Op woensdag 14 december 2016 18:46:44 UTC+1 schreef Marko A. Rodriguez:
>
> Hello,
>
> For the last week I’ve been working on “distributed OLTP.” Gremlin has a 
> really nice architecture in that a traverser can be shipped around a 
> cluster and reattached to its respective element (vertex/edge/etc.) and 
> step (traversal) at the remote location and continue to compute. Thus, we 
> can have step-by-step query routing.
>
> https://issues.apache.org/jira/browse/TINKERPOP-1564
>
> With that, I’ve created GraphActors which is similar to GraphComputer. 
> However, there are some fundamental distinctions:
>
> 1. GraphActors assumes the boundary of computation is a Partition.
> - GraphComputer assumes the boundary of computation is vertex and its 
> incident edges and properties.
> 2. GraphActors assumes asynchronous computation with barriers at Barrier 
> steps.
> - GraphComputer assumes (sorta) synchronous computation with a barrier 
> when all traversers have left their local vertex.
> 3. GraphActors is traverser-centric and partition-bound.
> - GraphComputer is vertex-centric and vertex-bound.
>
> In gremlin-core/ I’ve created a new set of interfaces off of process/.
>
>
> https://github.com/apache/tinkerpop/tree/TINKERPOP-1564/gremlin-core/src/main/java/org/apache/tinkerpop/gremlin/process/actor
> GraphActors <=> GraphComputer
> MasterActor <=> setup()/terminate().
> WorkerActor <=> execute()
> ActorProgram <=> VertexProgram
>
> The parallel between GraphComputer and GraphActors are strong. In short, a 
> (hardcore) user can create an ActorProgram and submit it to a GraphActors. 
> The ActorProgram will effect a distributed, asynchronous, partition-bound 
> message passing algorithm and return a Future. There is one 
> ActorProgram in particular the executes a Gremlin traversal.
>
>
> https://github.com/apache/tinkerpop/blob/TINKERPOP-1564/gremlin-core/src/main/java/org/apache/tinkerpop/gremlin/process/actor/traversal/TraversalActorProgram.java
>   master actor program: 
> https://github.com/apache/tinkerpop/blob/TINKERPOP-1564/gremlin-core/src/main/java/org/apache/tinkerpop/gremlin/process/actor/traversal/TraversalMasterProgram.java
>   worker actors program: 
> https://github.com/apache/tinkerpop/blob/TINKERPOP-1564/gremlin-core/src/main/java/org/apache/tinkerpop/gremlin/process/actor/traversal/TraversalWorkerProgram.java
>
> Pretty simple.

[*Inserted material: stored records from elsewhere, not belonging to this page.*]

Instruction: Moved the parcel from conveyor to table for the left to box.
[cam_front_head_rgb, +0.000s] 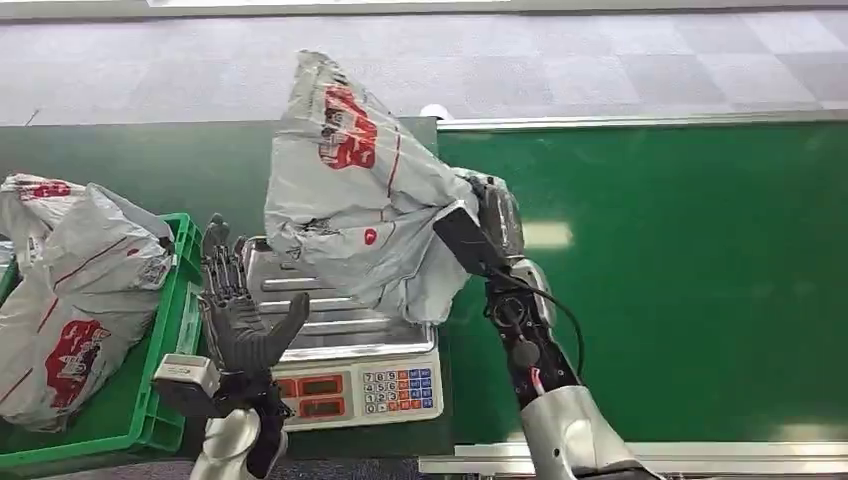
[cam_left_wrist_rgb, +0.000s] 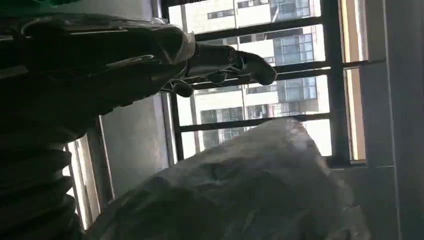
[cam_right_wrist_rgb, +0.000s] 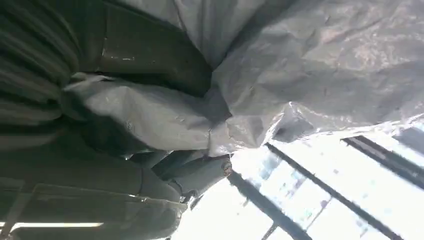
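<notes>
Parcel hangs above the scale, grasped from its conveyor side by the right hand. Left hand waits released beside the scale. Advice: lower squarely onto the platform before letting go.

The left hand enters from the 9 o'clock edge, its dark ribbed cover filling that side and its fingers spread apart toward 2 o'clock, holding nothing. Below it, from the centre toward 5 o'clock, bulges the crinkled grey plastic of a parcel, apart from the fingers. Behind both, a window with dark bars fills the upper area toward 1 o'clock, with buildings seen in bright daylight through it, and a plain wall stands beside the window frame.
</notes>
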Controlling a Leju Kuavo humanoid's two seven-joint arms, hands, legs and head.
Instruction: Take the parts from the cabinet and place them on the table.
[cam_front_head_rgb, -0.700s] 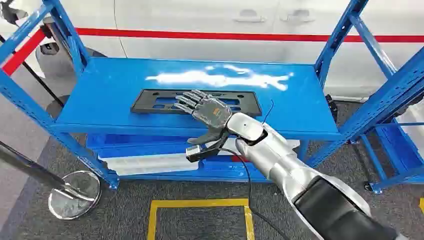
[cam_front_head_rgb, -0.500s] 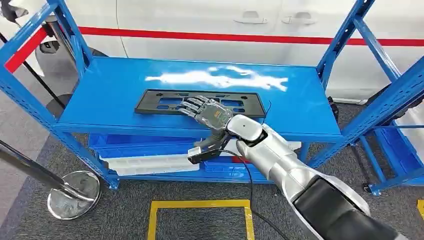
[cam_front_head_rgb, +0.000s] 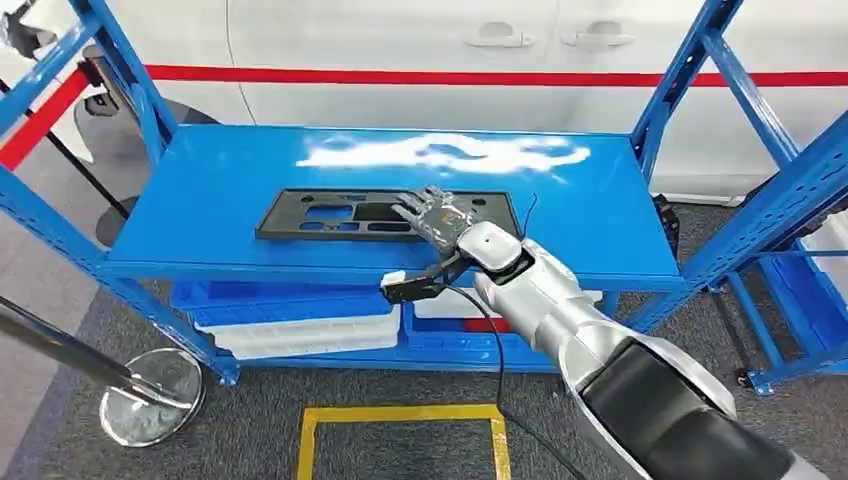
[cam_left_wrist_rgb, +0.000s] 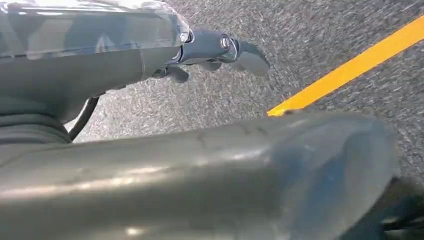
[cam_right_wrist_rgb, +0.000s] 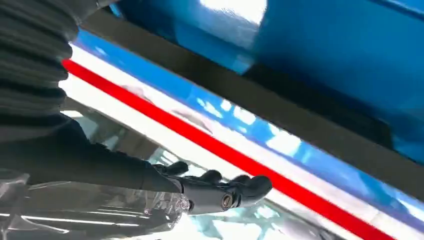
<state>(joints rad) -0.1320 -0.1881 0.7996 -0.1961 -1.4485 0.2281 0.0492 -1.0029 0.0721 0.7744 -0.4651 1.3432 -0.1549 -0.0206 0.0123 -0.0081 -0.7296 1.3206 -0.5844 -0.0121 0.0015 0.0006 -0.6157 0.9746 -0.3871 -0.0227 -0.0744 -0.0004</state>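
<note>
Black plate-frame part (cam_front_head_rgb: 385, 213): lies flat on the blue shelf (cam_front_head_rgb: 250, 160) of the cabinet, long side parallel to the shelf's front edge, near that edge. Looks thin, stiff, light moulded plastic, with cut-outs through its body. Likely slick on painted metal, so prone to sliding rather than lifting if pushed from above. Best taken along the front long rail near the middle, fingers over the top and thumb under once the rail is drawn past the shelf's lip; an end grip would let it swing.

Right hand (cam_front_head_rgb: 437, 213): rests on the part's right portion, fingers extended flat over it, thumb (cam_front_head_rgb: 418, 283) hanging below the shelf's front edge, nothing clamped yet. Left hand (cam_left_wrist_rgb: 210, 52): hangs over grey carpet beside a yellow floor line (cam_left_wrist_rgb: 350, 67), fingers loosely curled, holding nothing.

Against the earlier pictures: hand reached further across the part toward the shelf's back, wrist lower and closer to the lip; whole view shifted slightly too.
</note>
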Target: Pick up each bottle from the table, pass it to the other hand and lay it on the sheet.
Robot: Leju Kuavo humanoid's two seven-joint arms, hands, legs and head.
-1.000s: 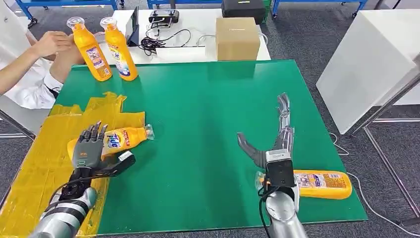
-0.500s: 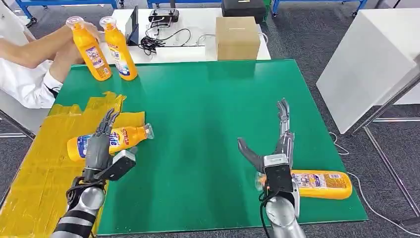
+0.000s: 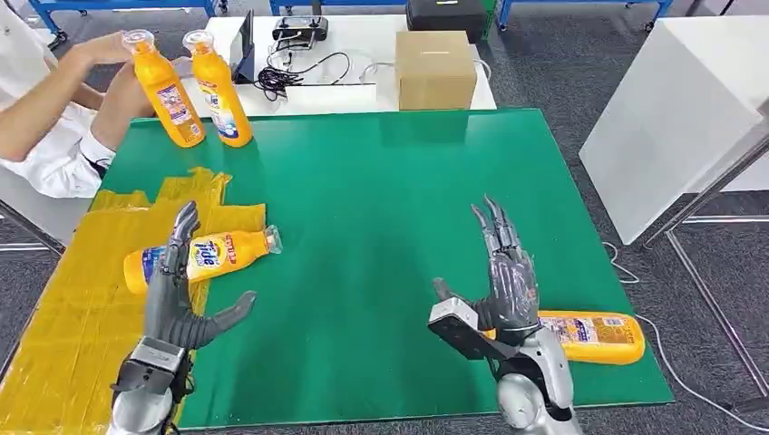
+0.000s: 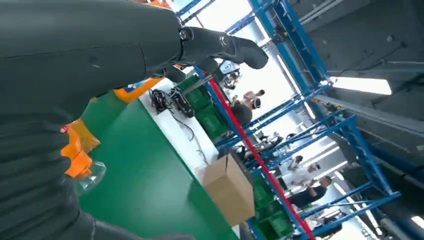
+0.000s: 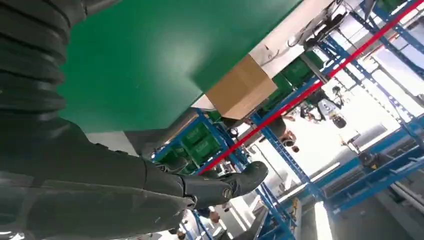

Besides some problems I’m having with serialization stuff 
> in GroupStep, the ProcessSuite passes.
>
> Now, its up to a provider to implement the GraphActors interfaces. Welcome 
> akka-gremlin/.
>
>
> https://github.com/apache/tinkerpop/blob/TINKERPOP-1564/akka-gremlin/src/main/java/org/apache/tinkerpop/gremlin/akka/process/actor/AkkaGraphActors.java
>   master actor: 
> https://github.com/apache/tinkerpop/blob/TINKERPOP-1564/akka-gremlin/src/main/java/org/apache/tinkerpop/gremlin/akka/process/actor/MasterActor.java
>   worker actor: 
> https://github.com/apache/tinkerpop/blob/TINKERPOP-1564/akka-gremlin/src/main/java/org/apache/tinkerpop/gremlin/akka/process/actor/WorkerActor.java
> mailbox system: 
> https://github.com/apache/tinkerpop/blob/TINKERPOP-1564/akka-gremlin/src/main/java/org/apache/tinkerpop/gremlin/akka/process/actor/ActorMailbox.java
>
> Dead simple!
>
> What we should have done with TinkerPop from the start is include the 
> notion of a Partition. For this branch, I’ve added two concepts Partition 
> and Partitioner.
>
>
> https://github.com/apache/tinkerpop/blob/TINKERPOP-1564/gremlin-core/src/main/java/org/apache/tinkerpop/gremlin/structure/Partitioner.java
>
> https://github.com/apache/tinkerpop/blob/TINKERPOP-1564/gremlin-core/src/main/java/org/apache/tinkerpop/gremlin/structure/Partition.java
>
> Why is this cool? This is cool because if GraphActors system knows the 
> partitions of the underlying Graph data, then it can immediately process 
> the Graph data in a distributed manner. No need to write a custom 
> “InputFormat.” We should have done this from the start because then 
> GraphComputer could do the same. For instance, spark-gremlin/ can run over 
> TinkerGraph as it doesn’t care about TinkerGraph, it cares about Partition 
> “input splits.” By adding this layer of information, ANY Graph can work 
> with ANY GraphComp

GraphActors as a new distributed computing framework in TinkerPop

2016-12-14 Thread Marko Rodriguez
Hello,

For the last week I’ve been working on “distributed OLTP.” Gremlin has a really 
nice architecture in that a traverser can be shipped around a cluster and 
reattached to its respective element (vertex/edge/etc.) and step (traversal) at 
the remote location and continue to compute. Thus, we can have step-by-step 
query routing.

https://issues.apache.org/jira/browse/TINKERPOP-1564 


With that, I’ve created GraphActors which is similar to GraphComputer. However, 
there are some fundamental distinctions:

1. GraphActors assumes the boundary of computation is a Partition.
- GraphComputer assumes the boundary of computation is vertex 
and its incident edges and properties.
2. GraphActors assumes asynchronous computation with barriers at 
Barrier steps.
- GraphComputer assumes (sorta) synchronous computation with a 
barrier when all traversers have left their local vertex.
3. GraphActors is traverser-centric and partition-bound.
- GraphComputer is vertex-centric and vertex-bound.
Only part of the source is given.